As quickly as that, Tim subtly shifts the subject away from his own pain. The loss of his ‘Father,’ is a subject that lingers like an open wound. Having no closure only means bitterness about it. Which is not a side of himself that he’s willing to put on display here. Not now, not when there’s every chance he’d both need and accept a hug from this particular woman. At a time when it’s actually not even possible. Instead he shifts the topic to something more comfortable. Then lightly settles it back where they came from originally. Suave.
“Listen. We’re getting pretty far abroad from the topic of Fred Freeman. There’s one thing you need to know before you go on this mission. According to Bruce’s files, the reason that this kid is being put through the trials of the Gods? Is because his predecessor ran afoul of your boyfriend’s employers.”
Cassie: “Okay. I’m not going to say you’re probably right because you are right. But it’s easy to be wistful for a time when your ‘why me?!’ pity party was a party of one, when you’re still psyching yourself up in order to be mentally up to the task of that pity party meaning a lot of people’s lives. Knowing I’m a total badass doesn’t necessarily mean I’m completely cool yet with putting that into action. But I guess that just means I’ve got a conscience that I’m worried about it at all.”

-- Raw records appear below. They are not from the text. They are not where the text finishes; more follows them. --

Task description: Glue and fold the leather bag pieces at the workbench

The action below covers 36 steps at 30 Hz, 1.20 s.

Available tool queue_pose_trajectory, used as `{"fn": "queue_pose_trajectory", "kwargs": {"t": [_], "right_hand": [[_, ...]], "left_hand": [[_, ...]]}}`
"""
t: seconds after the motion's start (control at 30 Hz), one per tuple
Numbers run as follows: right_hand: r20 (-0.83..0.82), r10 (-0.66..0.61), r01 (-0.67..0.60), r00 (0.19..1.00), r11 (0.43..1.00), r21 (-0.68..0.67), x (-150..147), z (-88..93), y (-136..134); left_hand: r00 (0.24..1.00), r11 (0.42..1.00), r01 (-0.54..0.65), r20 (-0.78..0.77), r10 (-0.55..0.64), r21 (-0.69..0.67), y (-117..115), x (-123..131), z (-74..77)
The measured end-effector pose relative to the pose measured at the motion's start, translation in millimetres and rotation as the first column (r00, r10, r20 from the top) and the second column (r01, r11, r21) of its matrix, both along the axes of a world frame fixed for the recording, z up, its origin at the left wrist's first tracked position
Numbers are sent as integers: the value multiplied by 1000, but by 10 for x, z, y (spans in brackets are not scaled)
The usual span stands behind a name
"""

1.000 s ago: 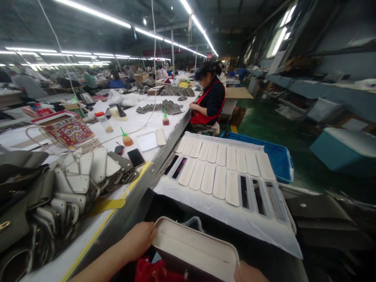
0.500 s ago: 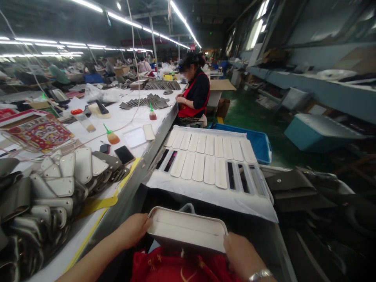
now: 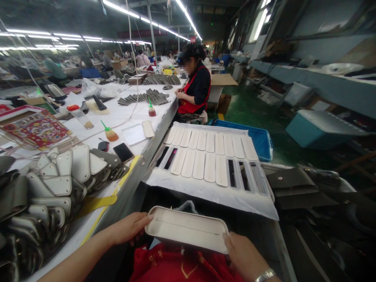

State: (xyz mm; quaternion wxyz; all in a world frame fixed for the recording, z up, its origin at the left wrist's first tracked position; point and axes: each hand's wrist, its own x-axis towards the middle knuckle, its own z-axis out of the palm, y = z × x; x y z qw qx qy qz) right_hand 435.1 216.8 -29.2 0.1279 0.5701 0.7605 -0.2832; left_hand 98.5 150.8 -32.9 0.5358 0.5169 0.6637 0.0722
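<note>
Just above my lap is a bag body with a long cream panel point(image 3: 188, 228) facing up. The panel has rounded ends, a raised rim and a thin line along its middle; below the rim the sides are dark. My left hand point(image 3: 132, 228) grips its left end, thumb side over the rim, with the other fingers partly hidden underneath. At the right end my right hand point(image 3: 245, 250) holds the rim between thumb and fingers. The bag's underside is hidden. Beyond it, rows of loose cream strips point(image 3: 193, 164) lie on a white-covered board point(image 3: 182, 188).
To the left, a heap of grey and cream riveted pieces point(image 3: 58, 184) covers the white table point(image 3: 129, 133), near a phone point(image 3: 123, 152) and a glue bottle point(image 3: 110, 134). Dark bags point(image 3: 293, 182) are piled at right. A co-worker point(image 3: 195, 86) sits ahead, beyond a blue bin point(image 3: 261, 143).
My left fingers have shifted onto the rim at the bag's left end. The cream panel is tilted a little more towards me. My right hand keeps its grip.
</note>
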Motion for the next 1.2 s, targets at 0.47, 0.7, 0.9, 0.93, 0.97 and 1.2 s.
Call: {"fn": "queue_pose_trajectory", "kwargs": {"t": [0.47,0.7,0.9,0.93,0.97,1.2], "right_hand": [[96,206,-203,974,979,-36,-15,30,43],[-19,64,-65,998,997,-32,46,-60,29],[-36,10,-12,999,998,-58,31,-41,38],[-35,11,-13,999,998,-68,30,-49,44],[-35,16,-19,999,997,-77,32,-61,52],[-62,-40,35,997,996,-78,93,25,66]], "left_hand": [[986,989,32,-166,-7,147,131,0,-81],[919,957,-285,271,288,-52,-75,-83,-374],[871,942,-327,365,329,-69,-106,-65,-553],[878,947,-313,358,318,-74,-81,-70,-543],[888,952,-297,345,305,-77,-51,-77,-524],[951,983,-163,251,179,-83,84,-45,-331]]}}
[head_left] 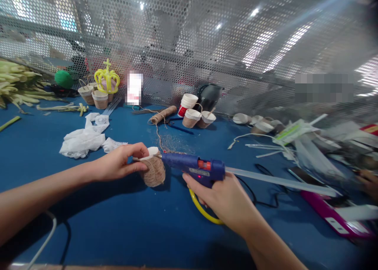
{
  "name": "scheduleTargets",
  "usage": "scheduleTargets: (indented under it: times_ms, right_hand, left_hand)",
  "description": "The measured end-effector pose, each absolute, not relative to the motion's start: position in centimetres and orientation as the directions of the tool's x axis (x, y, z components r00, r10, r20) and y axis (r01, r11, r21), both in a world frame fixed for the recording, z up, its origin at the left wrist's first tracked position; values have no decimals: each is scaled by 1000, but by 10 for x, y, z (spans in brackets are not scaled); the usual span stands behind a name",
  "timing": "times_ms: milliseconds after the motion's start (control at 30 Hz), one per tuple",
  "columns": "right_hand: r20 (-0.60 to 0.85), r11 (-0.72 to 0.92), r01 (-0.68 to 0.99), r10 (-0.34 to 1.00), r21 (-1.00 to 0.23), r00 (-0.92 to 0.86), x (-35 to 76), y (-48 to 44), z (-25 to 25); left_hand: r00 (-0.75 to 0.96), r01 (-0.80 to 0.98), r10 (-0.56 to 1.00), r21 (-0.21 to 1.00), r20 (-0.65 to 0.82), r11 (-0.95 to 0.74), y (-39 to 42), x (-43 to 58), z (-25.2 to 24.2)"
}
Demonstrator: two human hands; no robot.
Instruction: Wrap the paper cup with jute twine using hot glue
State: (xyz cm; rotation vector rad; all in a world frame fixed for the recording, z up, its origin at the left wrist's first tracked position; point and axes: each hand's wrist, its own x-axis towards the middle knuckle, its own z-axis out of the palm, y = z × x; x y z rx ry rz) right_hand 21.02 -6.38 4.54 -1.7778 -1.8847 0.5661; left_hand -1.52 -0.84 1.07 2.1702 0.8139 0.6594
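My left hand [122,163] pinches a small paper cup wrapped in jute twine [153,169], holding it on its side just above the blue table [118,222]. My right hand [220,197] grips a blue hot glue gun [195,167] with a yellow trigger. Its nozzle touches the cup near the white rim. A clear glue stick [280,180] juts out of the gun's back to the right. A strand of twine [158,138] runs from the cup up to a twine roll [163,114].
Behind stand several twine-wrapped cups [195,118], a white and red cup stack [186,104], a yellow crown [106,79], crumpled white plastic [85,138] and pale leaf strips [17,85]. Loose glue sticks, papers and a pink tray [333,215] crowd the right. A perforated metal screen [191,37] closes the back.
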Motion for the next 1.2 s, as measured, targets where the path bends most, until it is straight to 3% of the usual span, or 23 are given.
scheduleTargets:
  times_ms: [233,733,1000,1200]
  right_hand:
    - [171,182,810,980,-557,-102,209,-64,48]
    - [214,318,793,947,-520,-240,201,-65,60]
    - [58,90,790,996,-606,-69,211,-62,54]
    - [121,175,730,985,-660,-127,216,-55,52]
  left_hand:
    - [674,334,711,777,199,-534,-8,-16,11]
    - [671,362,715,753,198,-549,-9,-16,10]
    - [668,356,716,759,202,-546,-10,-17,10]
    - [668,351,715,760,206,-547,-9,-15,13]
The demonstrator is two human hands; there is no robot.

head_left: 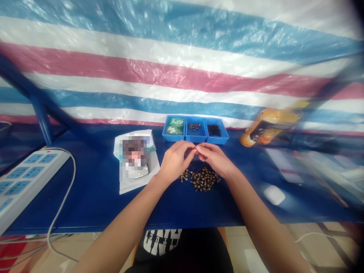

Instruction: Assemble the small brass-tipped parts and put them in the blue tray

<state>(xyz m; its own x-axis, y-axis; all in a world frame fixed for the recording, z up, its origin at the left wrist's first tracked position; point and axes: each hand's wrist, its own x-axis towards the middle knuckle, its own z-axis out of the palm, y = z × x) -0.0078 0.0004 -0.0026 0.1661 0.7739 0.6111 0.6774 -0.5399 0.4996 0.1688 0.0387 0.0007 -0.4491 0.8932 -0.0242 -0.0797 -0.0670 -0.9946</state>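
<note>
Two hands, the left hand (pixel 175 160) and the right hand (pixel 216 157), meet at the fingertips just beyond a pile of brass-coloured pieces (pixel 205 179) on the blue desk (pixel 96 206). The pile lies on the near side of the grip, mostly toward the right hand; a smaller cluster (pixel 184 175) lies beside the left hand. On the far side of the grip stand three blue bins: the left bin (pixel 165 137) with green-and-white contents, the middle bin (pixel 196 138) with small metallic pieces, the right bin (pixel 221 140) with dark ones.

Both forearms extend from the near edge and converge; the fingers are bent, thumbs and forefingers pinched close. Whether the grip encloses a piece cannot be told, the fingertips being too small to resolve.

A pixelated patch covers much of the white paper (pixel 128 189) at left. The power strip (pixel 32 170) is cut off at the left edge; the orange bottle (pixel 264 120) at right is blurred.
</note>
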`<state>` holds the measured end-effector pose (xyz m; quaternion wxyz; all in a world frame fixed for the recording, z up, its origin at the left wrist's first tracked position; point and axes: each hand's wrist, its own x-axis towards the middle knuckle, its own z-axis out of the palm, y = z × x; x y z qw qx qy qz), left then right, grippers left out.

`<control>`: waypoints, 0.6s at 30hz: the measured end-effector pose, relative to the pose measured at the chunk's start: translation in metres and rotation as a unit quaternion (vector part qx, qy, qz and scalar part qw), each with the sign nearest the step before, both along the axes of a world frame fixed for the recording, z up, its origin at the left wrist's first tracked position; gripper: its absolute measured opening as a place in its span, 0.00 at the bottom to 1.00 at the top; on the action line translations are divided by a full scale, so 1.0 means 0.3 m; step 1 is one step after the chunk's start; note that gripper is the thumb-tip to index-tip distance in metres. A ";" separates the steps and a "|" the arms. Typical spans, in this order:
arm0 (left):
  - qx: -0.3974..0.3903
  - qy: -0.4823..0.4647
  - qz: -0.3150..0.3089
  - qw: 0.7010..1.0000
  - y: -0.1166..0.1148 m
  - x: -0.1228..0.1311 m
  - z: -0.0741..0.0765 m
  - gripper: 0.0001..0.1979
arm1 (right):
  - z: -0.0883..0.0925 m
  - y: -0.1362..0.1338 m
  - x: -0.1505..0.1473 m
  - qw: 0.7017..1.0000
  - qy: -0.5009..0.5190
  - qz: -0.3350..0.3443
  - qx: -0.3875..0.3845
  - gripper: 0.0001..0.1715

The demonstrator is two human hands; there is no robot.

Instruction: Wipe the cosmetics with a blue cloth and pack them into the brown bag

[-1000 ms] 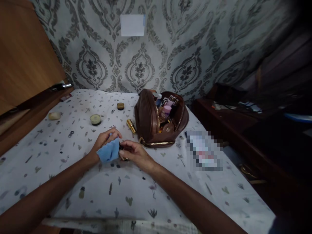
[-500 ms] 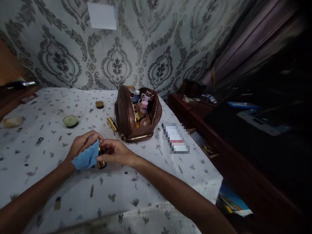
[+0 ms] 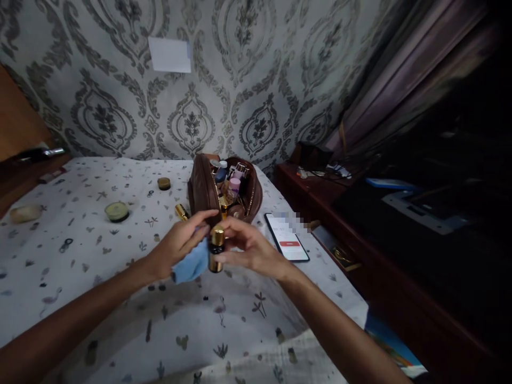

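A small dark bottle with a gold cap (image 3: 216, 249) stands upright between the fingers and thumb of my right hand (image 3: 248, 246). Bunched under the palm of my left hand (image 3: 176, 244) is a light blue cloth (image 3: 191, 265), its lower edge hanging beside the bottle. The left fingers reach toward the gold cap; whether they touch it I cannot tell. Just behind both hands sits an unzipped brown cosmetic bag (image 3: 204, 186), packed with several small bottles and tubes. A gold tube (image 3: 182, 212) lies at the bag's left side, close to my left hand.
On the patterned cloth lie a round pale green jar (image 3: 117, 212), a smaller brown jar (image 3: 164, 183) and a beige oblong item (image 3: 25, 214). A phone (image 3: 288, 240) rests right of the bag. Beyond the table edge runs a dark red wooden cabinet (image 3: 320, 194).
Both hands have moved right, bringing the bottle and blue cloth in front of the bag. The cloth has come away from the bottle's top, and the gold cap now shows.
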<state>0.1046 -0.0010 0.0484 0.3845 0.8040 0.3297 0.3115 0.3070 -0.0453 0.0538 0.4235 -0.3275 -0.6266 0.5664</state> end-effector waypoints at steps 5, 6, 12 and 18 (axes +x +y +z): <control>0.020 0.120 -0.031 0.992 -0.001 0.114 0.010 0.29 | 0.118 -0.033 0.121 0.992 -0.033 -0.103 0.062 0.17; 0.022 0.148 -0.025 0.988 -0.004 0.129 0.014 0.29 | 0.137 -0.032 0.138 0.989 -0.033 -0.127 0.073 0.18; 0.038 0.249 -0.019 0.968 -0.023 0.161 0.011 0.14 | 0.179 0.025 0.191 0.948 -0.060 -0.269 0.159 0.22; 0.101 0.239 -0.044 0.965 -0.032 0.153 -0.063 0.17 | 0.122 0.110 0.183 0.932 -0.125 -0.272 0.203 0.25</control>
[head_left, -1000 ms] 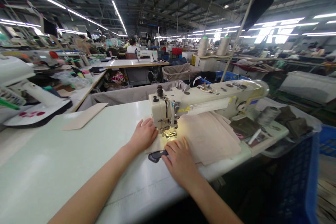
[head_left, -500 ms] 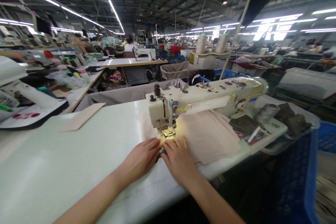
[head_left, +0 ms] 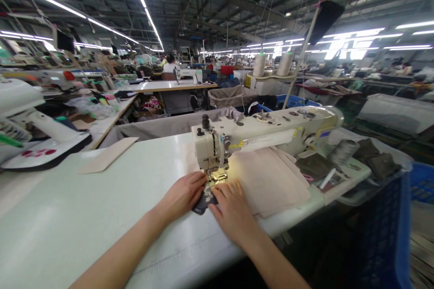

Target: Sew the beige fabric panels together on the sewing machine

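Observation:
A cream sewing machine (head_left: pixel 257 133) stands on the pale green table (head_left: pixel 84 216). A small dark fabric piece (head_left: pixel 202 202) lies just in front of the lit presser foot (head_left: pixel 219 175). My left hand (head_left: pixel 185 194) rests on its left side with fingers lying flat and close together. My right hand (head_left: pixel 230 210) presses flat on its right side, fingers pointing at the needle. A stack of beige fabric pieces (head_left: pixel 271 180) lies under the machine arm, right of my right hand.
A beige card (head_left: pixel 108 155) lies at the table's left. Dark fabric pieces and a grey thread cone (head_left: pixel 342 151) sit at the right end. A blue crate (head_left: pixel 396 230) stands at the right. Another machine (head_left: pixel 30 122) is at far left. Other workstations fill the background.
My left hand came back from beside the needle to the dark piece. Both hands then pushed the piece forward, so it now sits turned lengthwise toward the presser foot.

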Tool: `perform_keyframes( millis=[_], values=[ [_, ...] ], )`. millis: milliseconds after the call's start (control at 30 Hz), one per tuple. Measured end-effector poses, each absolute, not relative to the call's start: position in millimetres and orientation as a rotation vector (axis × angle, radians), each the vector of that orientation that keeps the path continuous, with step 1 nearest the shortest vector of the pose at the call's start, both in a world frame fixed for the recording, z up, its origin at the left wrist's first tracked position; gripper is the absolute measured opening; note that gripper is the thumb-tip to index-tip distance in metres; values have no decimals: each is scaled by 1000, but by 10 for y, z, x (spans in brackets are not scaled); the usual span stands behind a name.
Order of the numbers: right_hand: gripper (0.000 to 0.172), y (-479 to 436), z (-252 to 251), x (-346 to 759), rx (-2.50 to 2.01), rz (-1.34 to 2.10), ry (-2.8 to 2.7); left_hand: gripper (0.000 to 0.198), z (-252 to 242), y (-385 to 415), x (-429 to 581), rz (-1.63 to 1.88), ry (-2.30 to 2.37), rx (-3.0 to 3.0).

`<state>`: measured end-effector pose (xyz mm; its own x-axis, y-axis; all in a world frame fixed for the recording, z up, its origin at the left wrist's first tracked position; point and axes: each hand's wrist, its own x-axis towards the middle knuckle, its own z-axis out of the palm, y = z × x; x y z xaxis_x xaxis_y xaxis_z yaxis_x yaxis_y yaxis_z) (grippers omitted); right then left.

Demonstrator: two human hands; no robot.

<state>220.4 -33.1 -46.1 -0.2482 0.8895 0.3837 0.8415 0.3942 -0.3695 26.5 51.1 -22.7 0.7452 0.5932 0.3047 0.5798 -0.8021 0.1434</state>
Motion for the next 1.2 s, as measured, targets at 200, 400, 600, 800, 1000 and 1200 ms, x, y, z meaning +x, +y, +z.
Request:
perform_keyframes(
  millis=[200, 400, 600, 800, 1000, 1200],
  values=[
    [23, -457, -507, 2209, -1385, 147, -2068, 31, -196, 405, 260, 462, 1172, 2858],
    [24, -524, -471, 2306, -1371, 169, -2054, 17, -140, -78, 371, 349, 1131, 2877],
    [19, -596, -481, 2374, -1367, 181, -2118, 28, -227, -272, 410, 417, 1003, 2920],
    [18, -602, -485, 2390, -1386, 120, -2176, 29, -208, -233, 394, 373, 969, 2995],
    [13, -484, -418, 2368, -1417, 107, -2209, 26, -173, -120, 389, 359, 961, 2961],
    [12, -223, -399, 2313, -1460, 51, -2222, 22, -162, 143, 372, 382, 978, 2939]
  ],
)
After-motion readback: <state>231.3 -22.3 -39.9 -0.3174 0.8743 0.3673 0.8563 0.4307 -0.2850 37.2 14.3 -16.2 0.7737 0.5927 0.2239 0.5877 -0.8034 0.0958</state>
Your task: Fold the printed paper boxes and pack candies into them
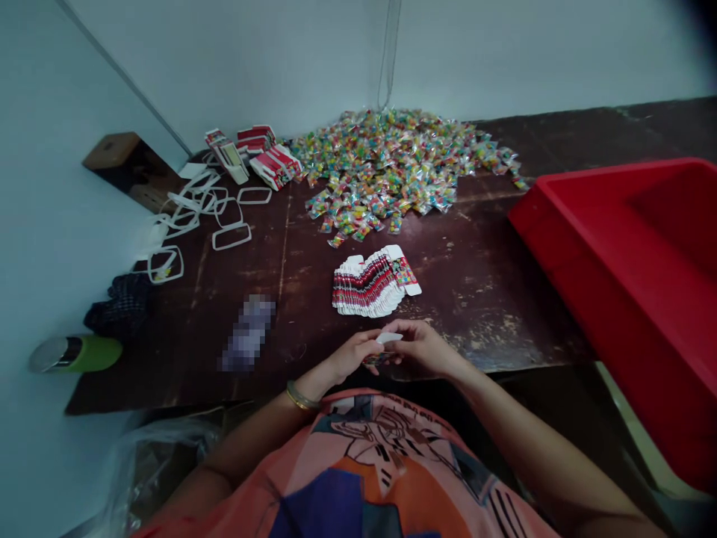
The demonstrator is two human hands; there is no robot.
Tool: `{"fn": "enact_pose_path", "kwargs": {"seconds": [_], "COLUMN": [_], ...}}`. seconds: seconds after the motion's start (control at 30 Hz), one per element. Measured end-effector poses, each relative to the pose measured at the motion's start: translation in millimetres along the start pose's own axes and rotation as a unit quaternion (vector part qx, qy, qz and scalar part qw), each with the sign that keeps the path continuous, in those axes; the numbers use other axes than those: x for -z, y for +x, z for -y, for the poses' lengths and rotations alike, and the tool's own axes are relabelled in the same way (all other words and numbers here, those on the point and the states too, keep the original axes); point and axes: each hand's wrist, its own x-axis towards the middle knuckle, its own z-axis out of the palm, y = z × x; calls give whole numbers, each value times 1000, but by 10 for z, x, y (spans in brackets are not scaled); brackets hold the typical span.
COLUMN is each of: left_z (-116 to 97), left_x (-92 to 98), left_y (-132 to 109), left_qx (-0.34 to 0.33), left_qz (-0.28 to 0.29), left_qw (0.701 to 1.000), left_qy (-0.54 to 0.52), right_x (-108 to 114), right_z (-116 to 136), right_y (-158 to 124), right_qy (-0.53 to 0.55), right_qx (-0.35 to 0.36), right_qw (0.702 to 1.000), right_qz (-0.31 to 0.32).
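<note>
Close to my body at the table's front edge, my left hand (pixel 355 356) and my right hand (pixel 420 346) meet around a small printed cardboard box (pixel 390 338). Its white flap sticks up between my fingers, while most of the box is hidden by them. Just beyond my hands lies a fanned row of flat printed boxes (pixel 367 288) with white edges and red sides. Farther back spreads a large heap of small clear packets of colourful candy (pixel 392 164).
A big red plastic tub (pixel 565 246) stands at the right. White bands (pixel 232 236) and bundled red-and-white cartons (pixel 276 166) lie at back left, near a wooden box (pixel 131 168). A green bottle (pixel 95 353), dark cloth (pixel 119 306) and blurred-out object (pixel 247 335) are on the left.
</note>
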Motion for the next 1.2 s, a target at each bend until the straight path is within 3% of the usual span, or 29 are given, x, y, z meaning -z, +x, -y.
{"fn": "enact_pose_path", "kwargs": {"seconds": [0.1, 0.17, 0.27, 0.4, 0.57, 0.67, 0.77, 1.03, 1.1, 1.2], "left_z": [-42, -58, -55, 9, 139, 176, 172, 136, 130, 110], "left_x": [2, 1, 7, 37, 18, -30, -52, -81, -102, -110], "left_y": [57, 93, 116, 88, 70, 82, 87, 95, 91, 74], "left_qx": [2, -12, -47, -61, -8, -7, -19, 12, 15, 22], "left_qz": [-37, -40, -1, 41, 16, 17, 33, 11, -12, -45], "left_qw": [999, 998, 996, 997, 996, 996, 999, 1000, 1000, 997], "left_qy": [-10, -42, -75, -29, -85, -84, -22, -13, -22, -53], "right_x": [42, 63, 109, 146, 75, 106, 207, 235, 188, 143], "right_z": [164, 245, 274, 177, -19, -110, -125, -69, -43, 26], "right_y": [-14, -25, -3, 41, -62, -124, -125, -6, 14, 28], "right_qy": [-184, -230, -181, -87, -152, -100, -33, -12, -24, -90], "right_qx": [138, 187, 156, 82, 147, 90, 18, -24, -17, 46], "right_qw": [973, 955, 971, 992, 974, 985, 995, 999, 999, 994], "right_qz": [21, 26, -18, -45, -83, -107, -90, -37, -37, -28]}}
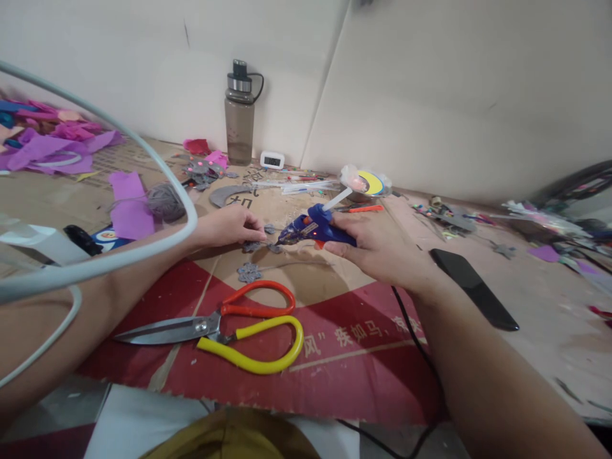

It’s not that I’m insecure because really, I’m not. I never have been. Confused maybe, but I’ve never doubted whose opinion’s were important, and what voices did or didn’t matter. Like he said, it’s on a much larger scale now however. Knowing there’s other people counting on you. Maybe a lot of other people. I’ve never really needed to feel needed. Maybe these other metas don’t even know they do need me, and what help I can give. Heck, maybe they won’t want it either but that isn’t really going to change anything. Tim asked me, after the news debut, if I’d meant it. I may not have been the one that actually said ‘it,’ but soon as Conner had said the words at the press conference? They were basically my new paradigm. I’m just…having a little bit of growing pains with fitting into it.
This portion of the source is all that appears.